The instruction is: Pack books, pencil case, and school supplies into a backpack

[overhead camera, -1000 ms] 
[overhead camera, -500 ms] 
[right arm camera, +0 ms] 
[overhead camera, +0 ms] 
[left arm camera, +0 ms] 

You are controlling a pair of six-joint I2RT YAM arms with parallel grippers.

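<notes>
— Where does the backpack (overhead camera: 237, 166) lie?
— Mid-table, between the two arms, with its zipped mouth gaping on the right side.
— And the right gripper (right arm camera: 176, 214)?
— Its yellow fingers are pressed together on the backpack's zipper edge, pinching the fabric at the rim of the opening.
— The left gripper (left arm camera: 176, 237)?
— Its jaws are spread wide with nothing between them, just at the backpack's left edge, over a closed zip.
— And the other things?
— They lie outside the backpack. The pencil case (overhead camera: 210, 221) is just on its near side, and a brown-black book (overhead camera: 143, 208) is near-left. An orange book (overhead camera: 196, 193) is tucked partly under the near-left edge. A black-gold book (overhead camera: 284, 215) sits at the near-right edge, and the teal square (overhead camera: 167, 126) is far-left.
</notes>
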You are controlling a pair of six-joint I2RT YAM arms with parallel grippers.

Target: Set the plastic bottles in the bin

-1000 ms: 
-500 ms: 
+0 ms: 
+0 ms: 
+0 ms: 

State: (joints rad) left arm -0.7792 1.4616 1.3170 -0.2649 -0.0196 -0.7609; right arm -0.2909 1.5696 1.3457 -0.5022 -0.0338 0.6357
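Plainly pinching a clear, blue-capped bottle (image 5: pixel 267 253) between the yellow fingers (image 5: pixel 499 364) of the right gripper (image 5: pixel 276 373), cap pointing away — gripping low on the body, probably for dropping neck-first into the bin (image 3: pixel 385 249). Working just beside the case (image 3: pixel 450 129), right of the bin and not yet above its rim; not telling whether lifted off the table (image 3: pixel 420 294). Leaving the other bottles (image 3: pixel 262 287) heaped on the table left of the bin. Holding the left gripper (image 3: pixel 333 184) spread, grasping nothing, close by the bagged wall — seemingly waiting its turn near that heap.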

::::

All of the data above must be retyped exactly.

_Your response_:
The instruction is: Pack books, pencil case, and school supplies into a backpack

[overhead camera, -1000 ms] 
[overhead camera, -500 ms] 
[right arm camera, +0 ms] 
[overhead camera, +0 ms] 
[left arm camera, +0 ms] 

You are controlling a pair of six-joint I2RT YAM arms with parallel grippers.

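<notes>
— Where does the backpack (overhead camera: 237, 166) lie?
— Mid-table, between the two arms, with its zipped mouth gaping on the right side.
— And the right gripper (right arm camera: 176, 214)?
— Its yellow fingers are pressed together on the backpack's zipper edge, pinching the fabric at the rim of the opening.
— The left gripper (left arm camera: 176, 237)?
— Its jaws are spread wide with nothing between them, just at the backpack's left edge, over a closed zip.
— And the other things?
— They lie outside the backpack. The pencil case (overhead camera: 210, 221) is just on its near side, and a brown-black book (overhead camera: 143, 208) is near-left. An orange book (overhead camera: 196, 193) is tucked partly under the near-left edge. A black-gold book (overhead camera: 284, 215) sits at the near-right edge, and the teal square (overhead camera: 167, 126) is far-left.
</notes>
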You are controlling a pair of six-joint I2RT YAM arms with parallel grippers.

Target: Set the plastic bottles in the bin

-1000 ms: 
-500 ms: 
+0 ms: 
+0 ms: 
+0 ms: 

State: (joints rad) left arm -0.7792 1.4616 1.3170 -0.2649 -0.0196 -0.7609; right arm -0.2909 1.5696 1.3457 -0.5022 -0.0338 0.6357
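Plainly pinching a clear, blue-capped bottle (image 5: pixel 267 253) between the yellow fingers (image 5: pixel 499 364) of the right gripper (image 5: pixel 276 373), cap pointing away — gripping low on the body, probably for dropping neck-first into the bin (image 3: pixel 385 249). Working just beside the case (image 3: pixel 450 129), right of the bin and not yet above its rim; not telling whether lifted off the table (image 3: pixel 420 294). Leaving the other bottles (image 3: pixel 262 287) heaped on the table left of the bin. Holding the left gripper (image 3: pixel 333 184) spread, grasping nothing, close by the bagged wall — seemingly waiting its turn near that heap.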

No more output is needed here.